Gearlab GP arrived with defect

If you aren’t familiar, Gearlab is a Taiwan based company that produces carbon fibre GPs. The paddle arrived today looking great. I am impressed. However, there is one (seemingly small, yet very annoying) defect.

The paddle is hollow, made of a carbon fibre and fiberglass. Inside one half on my paddle, there are some flakes which fall about inside, much like a rainmaker. I have already emailed their customer service. However I am hesitant to return it, based on the wait time for and item from Taiwan. What is my best course of action?

The paddle in question:

The T-joint appears to have an orange cap attached with a allen head cap screw. If you can open up that side of the paddle, maybe you can shake the particles out if they’re the result of drilling, for example. I assume the noise-making particles are in that end of the paddle - the other half looks open, yes?

Smoke a joint and ignore it.

It’s easy enough to ignore. On the water I wouldn’t be able to hear it. But when you pay $400 for a paddle you expect everything to perfect.

The other half (the one with the crumbs inside) is sealed by a similar cap, but with glue and about 6" down the inside of the shaft.

Fix it yourself

– Last Updated: Jul-19-14 7:10 PM EST –

Based on your description of the cap inside the joint, it's my opinion that the most expedient thing to do is fix it yourself. Shop around for some snap-in plastic caps of a slightly smaller diameter than the one that's glued in near the end of the paddle shaft. Drill a hole in the in-place cap, and make the hole the right size that your new plastic cap will fit. Shake out the debris, glue the new cap into the drilled hole, and you are done. It should take about 10 minutes.

By the way, you may need to be inventive. Drill bits of a diameter you'd normally use to drill a pilot hole will be too short to reach in to where the existing cap is. Maybe take a long nail or a steel rod with the end sharpened to look like an arrowhead, and push it against the cap while twisting to cut an indentation that will keep your larger, longer drill bit centered when starting to drill. You could even use a sharpened steel rod as a drill bit. I've done that for long-reach situations (where there's not any great thickness to drill through, as is the case here) and it works just fine.
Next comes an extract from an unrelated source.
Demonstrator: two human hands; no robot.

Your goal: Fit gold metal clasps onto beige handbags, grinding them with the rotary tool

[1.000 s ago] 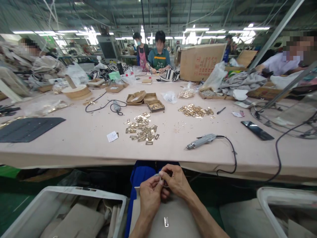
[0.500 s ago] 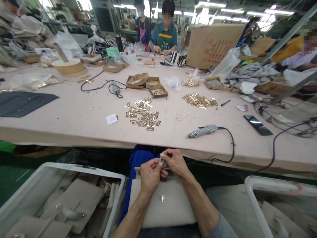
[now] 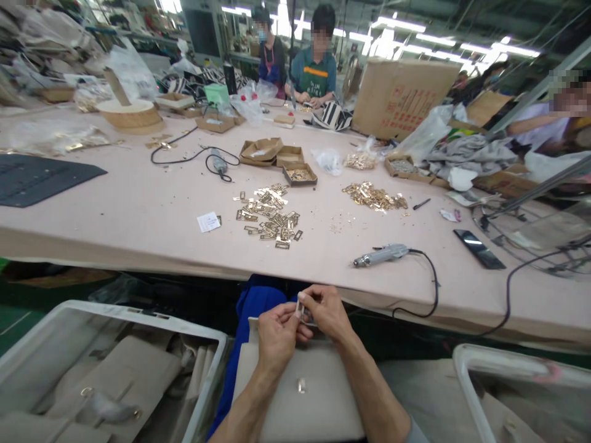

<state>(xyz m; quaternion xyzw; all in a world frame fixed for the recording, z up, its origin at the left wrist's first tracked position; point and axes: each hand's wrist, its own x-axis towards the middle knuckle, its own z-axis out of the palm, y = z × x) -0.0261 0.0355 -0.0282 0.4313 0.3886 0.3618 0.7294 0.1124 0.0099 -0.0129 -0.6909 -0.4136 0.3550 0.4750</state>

And here's another idea. Drill a small hole in the cap, inject about a half-teaspoon of glue having a watery consistency in through the hole, cap the hole, and turn the shaft on end, shake it around a bit, then leave in sitting in that up-ended position until the glue sets. The rattling pieces should end up being stuck in the glue.

that was good
Last solution was easy and simple.

Issue resolved.
Contacted Gearlab about the matter. They offered to replace the paddle or refund 20% of its price ($70). I went with the $70. What customer service!